**Requirement:**
Pick out every line of the entries below where "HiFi" occurs, and copy those lines.

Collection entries
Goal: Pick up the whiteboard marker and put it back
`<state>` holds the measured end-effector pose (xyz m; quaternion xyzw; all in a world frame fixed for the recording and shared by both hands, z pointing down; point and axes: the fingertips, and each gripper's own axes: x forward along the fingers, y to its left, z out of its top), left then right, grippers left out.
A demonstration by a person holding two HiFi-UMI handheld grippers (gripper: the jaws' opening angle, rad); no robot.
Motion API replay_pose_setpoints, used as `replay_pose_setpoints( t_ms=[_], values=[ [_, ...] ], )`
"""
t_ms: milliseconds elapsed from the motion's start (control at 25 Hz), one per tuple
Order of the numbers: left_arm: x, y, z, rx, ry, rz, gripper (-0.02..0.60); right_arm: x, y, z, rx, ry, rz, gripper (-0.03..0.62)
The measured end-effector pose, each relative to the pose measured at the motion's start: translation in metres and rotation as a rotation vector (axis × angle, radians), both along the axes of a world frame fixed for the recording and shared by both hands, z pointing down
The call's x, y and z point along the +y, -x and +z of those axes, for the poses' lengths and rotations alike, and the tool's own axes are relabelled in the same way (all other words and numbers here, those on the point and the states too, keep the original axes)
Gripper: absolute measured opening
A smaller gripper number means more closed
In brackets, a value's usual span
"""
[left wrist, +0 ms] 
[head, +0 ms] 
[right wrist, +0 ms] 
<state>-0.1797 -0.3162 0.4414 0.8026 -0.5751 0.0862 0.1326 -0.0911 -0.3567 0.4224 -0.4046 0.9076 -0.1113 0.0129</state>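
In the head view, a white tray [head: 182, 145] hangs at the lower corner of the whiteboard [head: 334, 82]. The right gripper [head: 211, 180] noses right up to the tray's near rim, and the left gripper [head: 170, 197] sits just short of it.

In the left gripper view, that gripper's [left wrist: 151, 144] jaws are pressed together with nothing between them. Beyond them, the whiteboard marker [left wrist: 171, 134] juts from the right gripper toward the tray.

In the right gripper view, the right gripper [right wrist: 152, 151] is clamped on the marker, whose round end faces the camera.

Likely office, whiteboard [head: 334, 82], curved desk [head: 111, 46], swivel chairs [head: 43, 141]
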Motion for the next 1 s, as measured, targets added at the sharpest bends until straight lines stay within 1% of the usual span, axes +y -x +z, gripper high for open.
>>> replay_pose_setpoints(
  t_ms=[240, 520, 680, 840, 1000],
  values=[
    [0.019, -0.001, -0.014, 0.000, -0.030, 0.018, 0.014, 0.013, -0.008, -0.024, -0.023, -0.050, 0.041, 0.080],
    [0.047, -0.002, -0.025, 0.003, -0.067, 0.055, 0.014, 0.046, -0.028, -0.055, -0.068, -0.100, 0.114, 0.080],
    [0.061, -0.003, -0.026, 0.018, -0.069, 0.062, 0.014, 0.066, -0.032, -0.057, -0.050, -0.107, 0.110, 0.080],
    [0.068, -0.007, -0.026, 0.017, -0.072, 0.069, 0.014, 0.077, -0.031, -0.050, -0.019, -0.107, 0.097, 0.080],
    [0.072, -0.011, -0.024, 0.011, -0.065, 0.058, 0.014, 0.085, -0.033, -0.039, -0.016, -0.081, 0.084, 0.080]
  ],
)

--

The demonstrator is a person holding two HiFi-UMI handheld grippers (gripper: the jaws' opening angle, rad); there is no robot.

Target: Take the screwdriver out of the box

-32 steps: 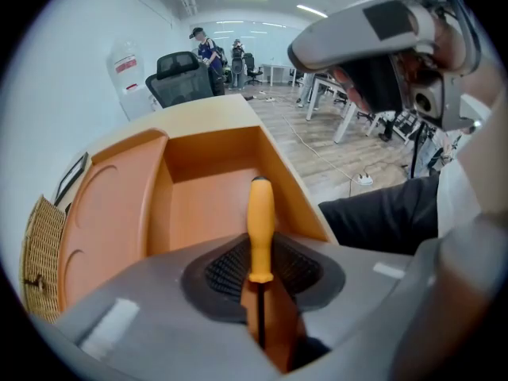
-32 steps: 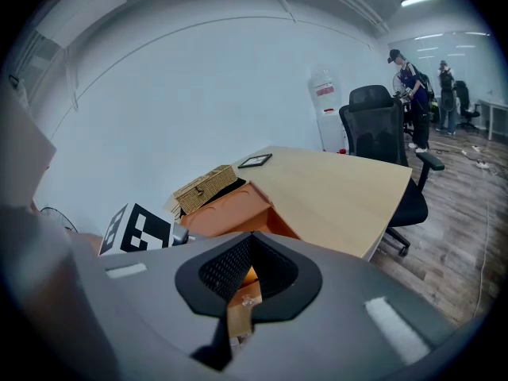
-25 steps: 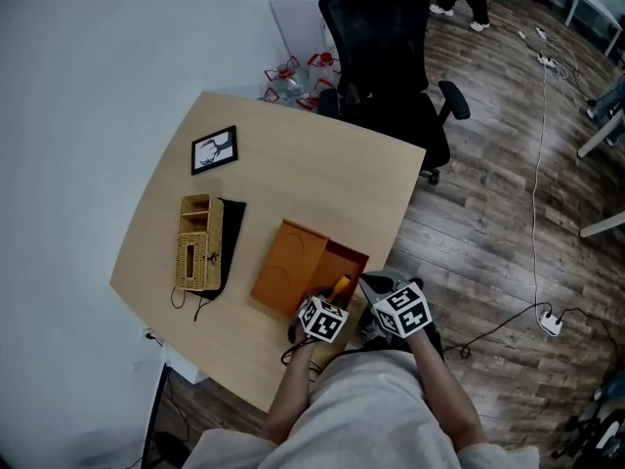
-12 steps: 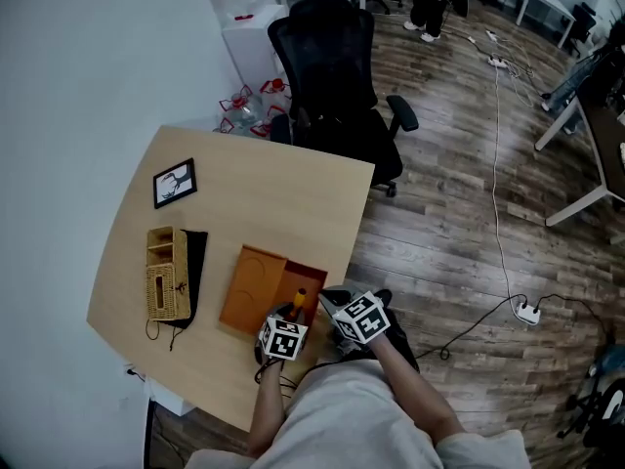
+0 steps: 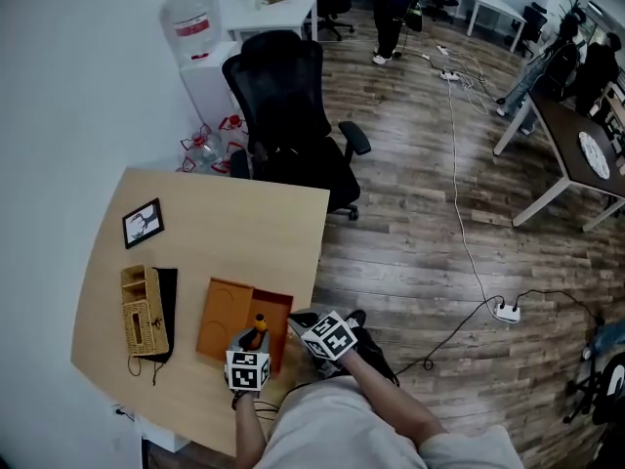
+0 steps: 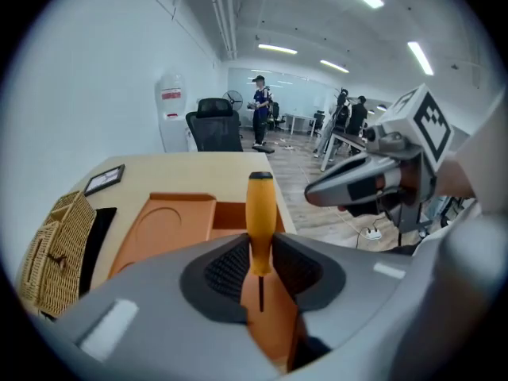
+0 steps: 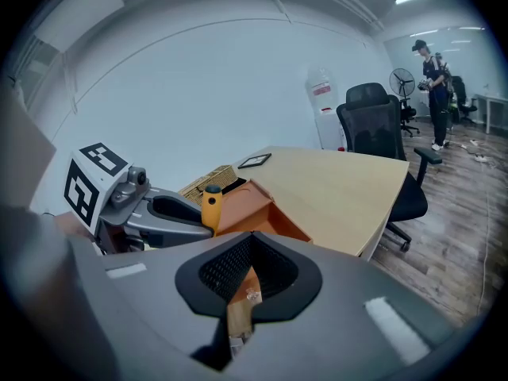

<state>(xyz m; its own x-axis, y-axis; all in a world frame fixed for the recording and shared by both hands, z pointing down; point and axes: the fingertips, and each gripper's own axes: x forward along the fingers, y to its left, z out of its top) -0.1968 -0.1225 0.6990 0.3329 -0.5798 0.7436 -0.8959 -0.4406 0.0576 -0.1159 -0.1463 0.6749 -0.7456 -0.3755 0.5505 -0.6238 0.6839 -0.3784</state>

**Reply:**
A demonstration by a person holding two HiFi-UMI handheld grippers (gripper: the jaws' opening angle, rad); no robot.
The demonstrator is a person holding two HiFi-UMI handheld grippers (gripper: the jaws' opening angle, rad); there is no robot.

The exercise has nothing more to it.